OSU experts say that people, agencies or communities interested in the potential for small-scale hydropower development can much more easily and accurately assess whether it would meet their current and future energy needs.
Findings on the new assessment tool have been published in Renewable Energy, in work supported by the National Science Foundation.
“These types of run-of-river hydropower developments have a special value in some remote, mountainous regions where electricity is often scarce or unavailable,” said Kendra Sharp, the Richard and Gretchen Evans Professor in Humanitarian Engineering in the OSU College of Engineering.
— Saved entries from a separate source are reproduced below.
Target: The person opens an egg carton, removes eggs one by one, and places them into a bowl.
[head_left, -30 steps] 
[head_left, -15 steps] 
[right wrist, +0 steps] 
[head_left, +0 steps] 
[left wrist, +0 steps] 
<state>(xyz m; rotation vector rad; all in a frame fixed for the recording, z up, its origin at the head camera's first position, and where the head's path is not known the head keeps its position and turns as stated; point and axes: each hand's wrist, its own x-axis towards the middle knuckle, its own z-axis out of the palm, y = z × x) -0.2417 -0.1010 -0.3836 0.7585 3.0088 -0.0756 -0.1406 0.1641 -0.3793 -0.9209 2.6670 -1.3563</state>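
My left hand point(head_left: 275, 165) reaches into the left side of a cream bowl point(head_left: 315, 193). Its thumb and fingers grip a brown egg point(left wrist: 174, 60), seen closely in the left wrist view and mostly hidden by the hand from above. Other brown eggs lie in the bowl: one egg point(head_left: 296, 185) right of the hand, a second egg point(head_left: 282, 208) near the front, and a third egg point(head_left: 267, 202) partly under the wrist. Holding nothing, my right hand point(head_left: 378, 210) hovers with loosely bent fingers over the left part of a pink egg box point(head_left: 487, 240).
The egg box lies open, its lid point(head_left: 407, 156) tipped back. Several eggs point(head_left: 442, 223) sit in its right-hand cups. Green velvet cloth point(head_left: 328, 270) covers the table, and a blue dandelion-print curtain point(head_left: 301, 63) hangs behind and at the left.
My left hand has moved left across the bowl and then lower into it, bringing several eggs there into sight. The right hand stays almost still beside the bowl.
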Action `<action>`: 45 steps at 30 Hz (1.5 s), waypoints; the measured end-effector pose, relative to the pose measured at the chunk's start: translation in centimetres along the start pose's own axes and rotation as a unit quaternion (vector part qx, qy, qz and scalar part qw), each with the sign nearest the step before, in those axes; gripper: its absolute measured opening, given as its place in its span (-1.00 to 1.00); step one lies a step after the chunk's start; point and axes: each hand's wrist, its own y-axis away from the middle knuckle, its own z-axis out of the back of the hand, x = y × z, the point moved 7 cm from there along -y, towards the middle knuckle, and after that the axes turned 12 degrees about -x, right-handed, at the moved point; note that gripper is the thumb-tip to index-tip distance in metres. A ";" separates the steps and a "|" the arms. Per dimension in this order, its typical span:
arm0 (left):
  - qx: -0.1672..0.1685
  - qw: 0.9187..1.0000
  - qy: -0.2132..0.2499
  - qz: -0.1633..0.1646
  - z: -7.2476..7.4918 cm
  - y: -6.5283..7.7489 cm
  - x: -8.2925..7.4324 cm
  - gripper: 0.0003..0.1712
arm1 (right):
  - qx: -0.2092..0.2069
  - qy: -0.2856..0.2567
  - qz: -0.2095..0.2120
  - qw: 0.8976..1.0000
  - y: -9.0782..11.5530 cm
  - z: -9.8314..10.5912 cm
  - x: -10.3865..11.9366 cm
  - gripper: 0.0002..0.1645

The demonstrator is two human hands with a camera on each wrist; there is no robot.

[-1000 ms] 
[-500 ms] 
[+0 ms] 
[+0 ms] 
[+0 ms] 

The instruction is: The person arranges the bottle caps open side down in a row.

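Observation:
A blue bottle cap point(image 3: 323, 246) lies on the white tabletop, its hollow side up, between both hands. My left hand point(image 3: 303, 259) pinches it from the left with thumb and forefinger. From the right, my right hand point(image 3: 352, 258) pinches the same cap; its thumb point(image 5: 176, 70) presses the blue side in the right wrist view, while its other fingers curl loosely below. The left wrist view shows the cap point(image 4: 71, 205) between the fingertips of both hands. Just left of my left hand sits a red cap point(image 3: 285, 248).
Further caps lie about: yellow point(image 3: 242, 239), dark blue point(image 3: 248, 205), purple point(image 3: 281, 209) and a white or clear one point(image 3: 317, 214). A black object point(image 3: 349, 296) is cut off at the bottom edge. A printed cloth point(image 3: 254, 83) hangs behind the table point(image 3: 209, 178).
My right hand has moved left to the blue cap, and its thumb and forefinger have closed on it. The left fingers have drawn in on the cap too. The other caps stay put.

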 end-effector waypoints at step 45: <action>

“There are parts of northern Pakistan, for instance, where about half of rural homes don’t have access to electricity, and systems such as this are one of the few affordable ways to produce it. The strength of this system is that it will be simple for people to use, and it’s pretty accurate even though it can work with limited data on the ground.”
The new technology was field-tested at a 5-megawatt small-scale hydropower facility built in the early 1980s on Falls Creek in the central Oregon Cascade Range. At that site, it projected that future climate changes will shift its optimal electricity production from spring to winter and that annual hydropower potential will slightly decrease from the conditions that prevailed from 1980-2010.
Small-scale hydropower, researchers say, continues to be popular because it can be developed with fairly basic and cost-competitive technology, and does not require large dams or reservoirs to function. Although all forms of power have some environmental effects, this approach has less impact on fisheries or stream ecosystems than major hydroelectric dams. Hydroelectric power is also renewable and does not contribute to greenhouse gas emissions.
One of the most basic approaches is diverting part of a stream into a holding basin, which contains a self-cleaning screen that prevents larger debris, insects, fish and objects from entering the system. The diverted water is then channeled to and fed through a turbine at a lower elevation before returning the water to the stream.
The technology is influenced by the seasonal variability of stream flow, the “head height,” or distance the water is able to drop, and other factors. Proper regulations to maintain minimum needed stream flow can help mitigate environmental impacts.
Most previous tools used to assess specific sites for their small-scale hydropower potential have not been able to consider the impacts of future changes in weather and climate, OSU researchers said, and are far too dependent on data that is often unavailable in developing nations.
This free, open source software program was developed by Thomas Mosier, who at the time was a graduate student at OSU, in collaboration with Sharp and David Hill, an OSU associate professor of coastal and ocean engineering. It is now available to anyone on request by contactingKendra.email@example.com.
This system will allow engineers and policy makers to make better decisions about hydropower development and investment, both in the United States and around the world, OSU researchers said in the study.